The United Nations Human Rights Council on July 11 ordered its human rights office to present a comprehensive report as it expressed concerns about human rights violations in the Philippines in connection with Mr. Duterte’s anti-illegal drug campaign.
The body adopted a resolution that Iceland proposed and 17 other nations voted for. Twenty-four other nations who co-sponsored the resolution did not vote.
The Iceland-sponsored resolution drew the ire of Mr. Duterte, who writhes at Western condemnation of his drive that is widely supported by Filipinos.
Philippine police have said they have killed more than 6,000 people in illegal drug raids, many of them resisting arrest.
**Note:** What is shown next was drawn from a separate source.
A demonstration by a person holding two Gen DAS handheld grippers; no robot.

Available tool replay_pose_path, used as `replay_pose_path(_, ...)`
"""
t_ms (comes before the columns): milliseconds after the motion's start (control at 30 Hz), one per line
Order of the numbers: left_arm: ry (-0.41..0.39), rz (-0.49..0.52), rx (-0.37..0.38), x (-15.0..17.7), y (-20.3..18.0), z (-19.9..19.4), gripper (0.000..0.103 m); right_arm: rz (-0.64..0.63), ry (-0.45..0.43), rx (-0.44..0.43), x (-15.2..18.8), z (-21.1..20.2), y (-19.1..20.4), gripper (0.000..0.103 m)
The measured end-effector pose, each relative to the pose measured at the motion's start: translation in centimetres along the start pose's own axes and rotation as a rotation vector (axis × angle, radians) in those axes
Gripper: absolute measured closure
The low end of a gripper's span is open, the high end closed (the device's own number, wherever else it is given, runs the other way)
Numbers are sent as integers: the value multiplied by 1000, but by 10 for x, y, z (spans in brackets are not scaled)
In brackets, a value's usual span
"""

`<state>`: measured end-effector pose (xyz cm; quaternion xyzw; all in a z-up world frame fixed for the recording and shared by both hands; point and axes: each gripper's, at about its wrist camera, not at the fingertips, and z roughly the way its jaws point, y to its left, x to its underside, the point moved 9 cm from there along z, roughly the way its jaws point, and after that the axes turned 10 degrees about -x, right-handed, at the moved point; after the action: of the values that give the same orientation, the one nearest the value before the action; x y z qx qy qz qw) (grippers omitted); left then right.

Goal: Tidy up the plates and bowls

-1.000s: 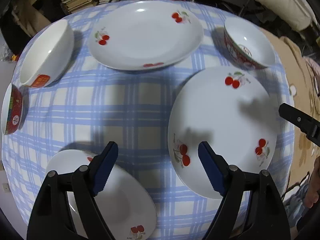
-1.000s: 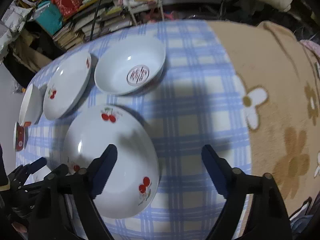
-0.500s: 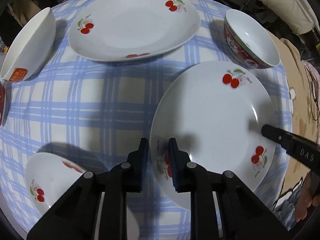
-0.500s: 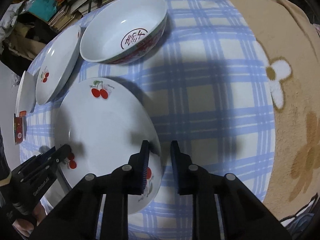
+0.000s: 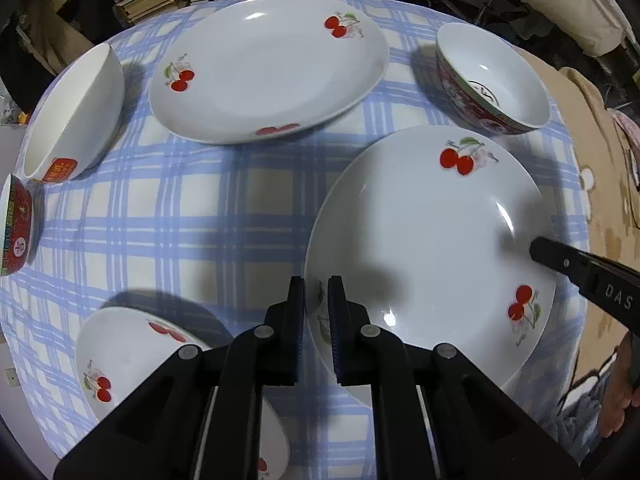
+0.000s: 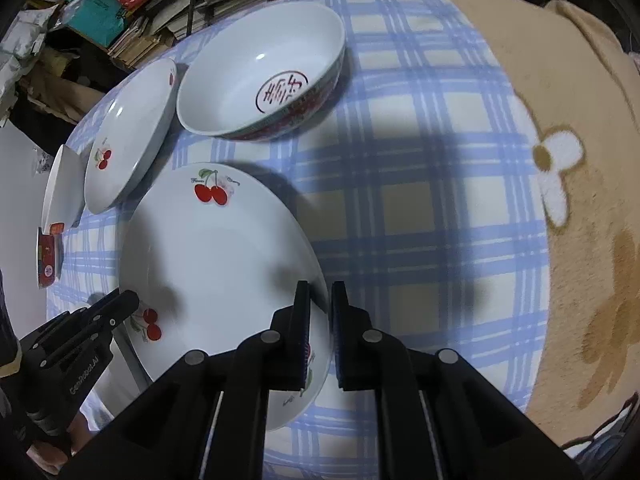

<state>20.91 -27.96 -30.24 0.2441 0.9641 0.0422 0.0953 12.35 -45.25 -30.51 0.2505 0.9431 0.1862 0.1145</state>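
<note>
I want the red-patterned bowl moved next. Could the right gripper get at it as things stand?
Probably not yet: the right gripper is clamped on the cherry plate's rim. Otherwise the checked cloth toward the red-patterned bowl looks free.

The right gripper point(image 5: 592, 280) carried the letters "DAS". The left gripper point(image 6: 80, 344) carried "GenRobot.AI". A red Chinese character stood inside the large bowl point(image 6: 264, 76).

Cherry plate point(image 5: 424, 240): I see glossy white glazed ceramic.
Red-patterned bowl point(image 6: 264, 76): glossy glaze, smooth.
Tablecloth point(image 5: 180, 208): matt checked cloth.
Blanket point(image 6: 580, 128): fuzzy tan fabric.
Fingers point(image 5: 297, 320): matt black plastic.
</note>
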Motion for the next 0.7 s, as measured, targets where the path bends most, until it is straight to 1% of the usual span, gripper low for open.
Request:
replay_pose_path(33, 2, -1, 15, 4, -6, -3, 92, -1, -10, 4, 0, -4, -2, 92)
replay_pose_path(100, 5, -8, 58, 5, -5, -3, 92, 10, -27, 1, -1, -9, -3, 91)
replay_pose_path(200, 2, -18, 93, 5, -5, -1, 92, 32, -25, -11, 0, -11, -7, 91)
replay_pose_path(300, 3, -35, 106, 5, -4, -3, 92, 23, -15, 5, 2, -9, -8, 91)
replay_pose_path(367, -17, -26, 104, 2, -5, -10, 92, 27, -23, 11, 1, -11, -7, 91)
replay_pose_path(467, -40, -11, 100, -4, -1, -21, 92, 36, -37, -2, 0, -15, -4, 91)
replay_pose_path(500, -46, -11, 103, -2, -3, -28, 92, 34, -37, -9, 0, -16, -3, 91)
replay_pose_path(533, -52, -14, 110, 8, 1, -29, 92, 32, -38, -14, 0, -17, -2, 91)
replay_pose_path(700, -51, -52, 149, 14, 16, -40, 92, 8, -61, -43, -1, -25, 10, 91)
Some local nongovernmental organizations and the national Commission on Human Rights have placed the death toll at more than 27,000.
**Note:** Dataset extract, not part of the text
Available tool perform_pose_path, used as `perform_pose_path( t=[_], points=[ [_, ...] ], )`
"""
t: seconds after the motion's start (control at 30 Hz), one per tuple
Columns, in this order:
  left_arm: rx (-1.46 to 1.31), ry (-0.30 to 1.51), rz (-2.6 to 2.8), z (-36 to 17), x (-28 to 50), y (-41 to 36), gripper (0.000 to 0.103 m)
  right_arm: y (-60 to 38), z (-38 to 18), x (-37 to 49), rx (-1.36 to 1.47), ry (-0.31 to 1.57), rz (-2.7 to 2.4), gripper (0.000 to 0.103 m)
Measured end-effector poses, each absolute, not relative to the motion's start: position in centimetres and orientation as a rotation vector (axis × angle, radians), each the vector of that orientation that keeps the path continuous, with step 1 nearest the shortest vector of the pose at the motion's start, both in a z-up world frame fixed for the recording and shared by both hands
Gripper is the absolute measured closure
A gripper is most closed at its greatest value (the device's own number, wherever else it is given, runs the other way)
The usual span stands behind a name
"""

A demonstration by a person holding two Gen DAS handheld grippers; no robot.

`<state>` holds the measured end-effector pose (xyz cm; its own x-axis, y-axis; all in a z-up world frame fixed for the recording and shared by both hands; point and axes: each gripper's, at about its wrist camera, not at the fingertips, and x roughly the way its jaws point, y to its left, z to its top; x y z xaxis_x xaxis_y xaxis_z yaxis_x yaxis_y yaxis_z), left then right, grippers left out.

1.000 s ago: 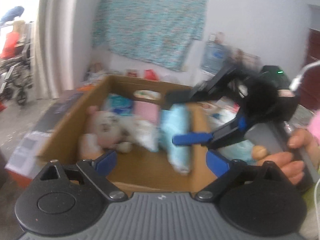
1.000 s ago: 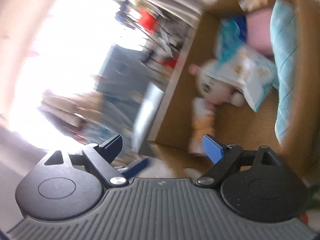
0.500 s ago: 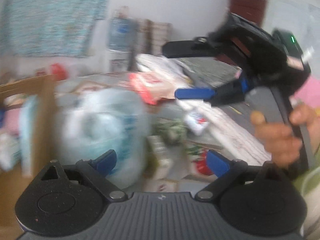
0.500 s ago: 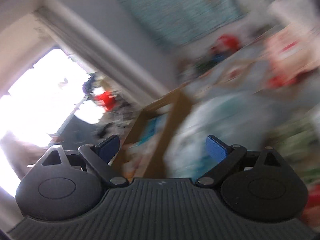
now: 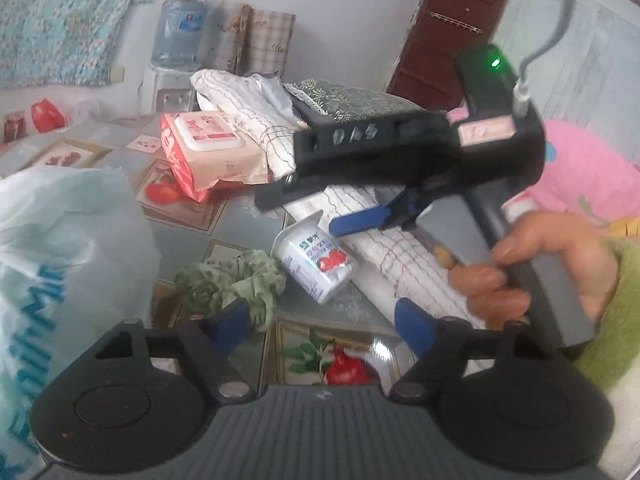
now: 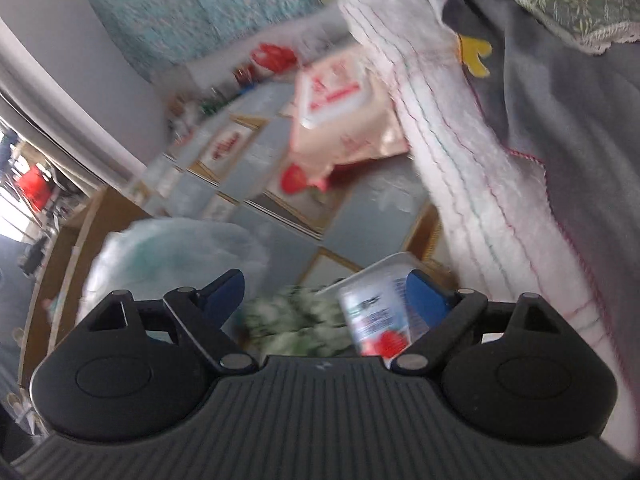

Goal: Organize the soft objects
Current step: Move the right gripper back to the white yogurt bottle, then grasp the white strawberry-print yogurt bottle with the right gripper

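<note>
My left gripper (image 5: 320,320) hangs over the table with its jaws closing and nothing between them. Just ahead of its left finger lies a crumpled green cloth (image 5: 232,280), beside a tipped yogurt cup (image 5: 316,260). A white striped towel (image 5: 384,252) lies to the right. A hand (image 5: 520,268) holds my right gripper (image 5: 300,212) above the cup. In the right wrist view, the right gripper (image 6: 324,296) has its jaws closing slightly. The green cloth (image 6: 296,320) and the cup (image 6: 376,312) lie below and between its fingers, and the pads touch neither.
A white plastic bag (image 5: 60,240) bulges at the left, next to a cardboard box (image 6: 80,248). A pink wet-wipes pack (image 5: 212,148) lies further back on the patterned tablecloth (image 5: 248,216). Grey cloth (image 6: 560,100) and a green cushion (image 5: 352,96) are piled at the right.
Both views have swung from the cardboard box with plush toys to the table on the right. The left jaws stand narrower than before. The right gripper has dropped over the cup.
</note>
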<state>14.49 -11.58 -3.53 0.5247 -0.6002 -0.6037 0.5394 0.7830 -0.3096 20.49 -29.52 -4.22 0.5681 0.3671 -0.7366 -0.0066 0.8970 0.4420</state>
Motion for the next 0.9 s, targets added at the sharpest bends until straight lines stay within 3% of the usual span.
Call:
perform_pose_path(
  t=[0.27,0.3,0.33,0.37,0.57,0.63,0.9],
  points=[
    [-0.082,0.796,-0.664,-4.1,16.4,-12.4,0.032,-30.2,-7.7,24.1,0.433,1.044,0.252,0.018],
    [-0.082,0.799,-0.663,-4.2,16.5,-12.4,0.032,-30.2,-7.8,24.1,0.438,1.035,0.259,0.027],
    [-0.084,0.802,-0.662,-4.3,16.5,-12.4,0.032,-30.3,-7.7,23.9,0.441,1.029,0.265,0.046],
    [-0.085,0.805,-0.663,-4.4,16.5,-12.4,0.032,-30.5,-7.6,23.7,0.456,1.028,0.274,0.053],
    [-0.065,0.810,-0.679,-4.6,15.7,-13.1,0.032,-31.7,-7.6,21.6,0.564,0.981,0.303,0.067],
    [-0.058,0.807,-0.683,-4.6,15.2,-13.1,0.032,-31.8,-7.2,20.6,0.582,0.959,0.323,0.080],
    [-0.021,0.814,-0.700,-4.9,13.8,-13.8,0.032,-32.0,-5.5,15.4,0.542,0.880,0.321,0.083]
  ],
)
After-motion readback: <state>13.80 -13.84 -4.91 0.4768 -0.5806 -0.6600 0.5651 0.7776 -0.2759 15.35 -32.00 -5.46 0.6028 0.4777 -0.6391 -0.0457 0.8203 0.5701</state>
The council urged the government to cooperate with UN offices by allowing visits by its officials and by “refraining from all acts of intimidation or retaliation.”
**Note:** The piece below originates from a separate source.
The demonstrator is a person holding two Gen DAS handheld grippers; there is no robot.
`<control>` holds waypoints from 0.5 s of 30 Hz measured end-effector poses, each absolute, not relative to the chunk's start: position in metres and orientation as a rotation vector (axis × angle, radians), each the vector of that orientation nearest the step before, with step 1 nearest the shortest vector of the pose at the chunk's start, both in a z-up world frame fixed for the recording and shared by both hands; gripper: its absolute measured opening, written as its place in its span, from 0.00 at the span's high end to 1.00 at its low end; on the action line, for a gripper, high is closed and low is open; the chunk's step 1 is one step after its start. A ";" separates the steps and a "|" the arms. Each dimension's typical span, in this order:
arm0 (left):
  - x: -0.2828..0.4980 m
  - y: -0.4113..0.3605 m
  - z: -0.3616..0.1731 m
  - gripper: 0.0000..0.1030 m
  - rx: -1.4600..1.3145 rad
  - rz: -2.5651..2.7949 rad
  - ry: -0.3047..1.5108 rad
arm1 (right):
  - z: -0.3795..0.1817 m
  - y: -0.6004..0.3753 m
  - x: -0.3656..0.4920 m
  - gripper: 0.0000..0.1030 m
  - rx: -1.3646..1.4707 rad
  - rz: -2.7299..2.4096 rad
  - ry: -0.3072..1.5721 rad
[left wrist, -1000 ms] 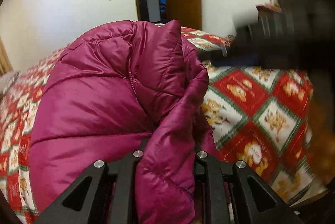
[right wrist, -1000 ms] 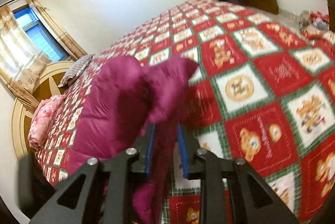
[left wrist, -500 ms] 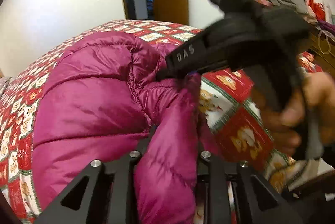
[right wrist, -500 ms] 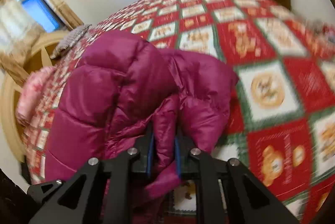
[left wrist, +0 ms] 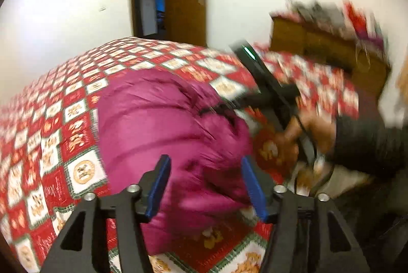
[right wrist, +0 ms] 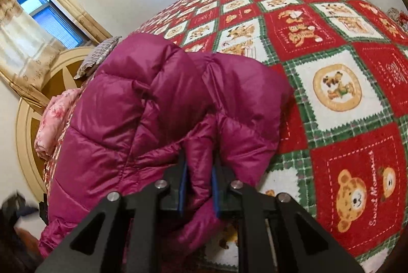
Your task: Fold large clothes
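Released since the frame before — left gripper point(left wrist: 204, 183) now wide open, blue pads point(left wrist: 158, 186) well apart, nothing between them, where a second ago was clamped a thick roll of the magenta puffer jacket point(left wrist: 163, 125). Right gripper point(right wrist: 197, 186) not changed in its hold: nearly closed, pinching a ridge of the same jacket point(right wrist: 142, 104) between both pads. Jacket itself lying bunched on the red-and-green bear quilt point(right wrist: 357, 120), doubled over itself, one rounded edge toward the foot of the bed, pink cloth point(right wrist: 51, 120) and a wooden headboard point(right wrist: 30, 99) beyond it. Seen from the left wrist, much blurred from motion, the other hand point(left wrist: 301, 135) with its tool low over the jacket's right side. Step in hand, as judged: a fold just laid down, the left side let go first. Next probably needed — opening of the right claw without dragging the slippery padding, then pressing flat, because puffy fabric likes to spring back.
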State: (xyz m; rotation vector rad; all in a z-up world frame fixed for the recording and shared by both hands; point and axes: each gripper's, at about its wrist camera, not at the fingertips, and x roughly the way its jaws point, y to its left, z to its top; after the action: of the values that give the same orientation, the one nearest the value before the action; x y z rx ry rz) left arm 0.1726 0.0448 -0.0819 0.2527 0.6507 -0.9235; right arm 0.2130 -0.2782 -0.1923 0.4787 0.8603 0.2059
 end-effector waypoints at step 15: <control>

The resolution also called on the Philippines “take all necessary measures to prevent extrajudicial killings and enforced disappearances, to carry out impartial investigations and to hold perpetrators accountable.”
The government has dismissed the council order, saying states who supported it had been misinformed about the Philippine situation.
Mr. Panelo reiterated the president’s earlier criticism of Iceland’s abortion policy. “He said he cannot comprehend why Iceland is so concerned about the alleged brutal slaying of suspected criminals when it has a law that allows killing, murdering unborn children, unborn babies aged six months and below.”
The spokesman also said Mr. Duterte thought Iceland was trying to impose its culture on the Philippines.
Reading out a response from Finance Secretary Carlos G. Dominguez III, Mr. Panelo said: “Out of the 18 countries involved, only the United Kingdom has an offer of 21 million euros loan with respect to the Build, Build, Build project of the president.”
He later corrected himself by tracing the loan to France, which wasn’t part of the 18 but was a co-sponsor.
Existing loans deals won’t be affected by the Duterte memo, he added.
Countries that voted for the resolution aside from Iceland were Argentina, Australia, Austria, Bahamas, Bulgaria, Croatia, Czech Republic, Denmark, Fiji, Italy, Mexico, Peru, Slovakia, Spain, Ukraine, United Kingdom and Uruguay.
The co-sponsors that did not vote were Belgium, Canada, Estonia, Finland, France, Germany, Greece, Ireland, Latvia, Liechtenstein, Lithuania, Luxembourg, Malta, Monaco, Montenegro, Netherlands, New Zealand, Poland, Portugal, Romania, San Marino, Slovenia and Sweden.
In his fourth State of the Nation Address in July, Mr. Duterte said drug traffickers must be put to death, noting that the illegal drug menace persists despite his deadly war on drugs.
Majority of Filipinos remained satisfied with Mr. Duterte’s war on drugs despite worldwide criticism, according to the Social Weather Stations’ June poll.
The polling firm found that 82% of Filipinos were satisfied with the government’s illegal drug campaign, while only 12% were dissatisfied, resulting in an “excellent” +70 net satisfaction rating.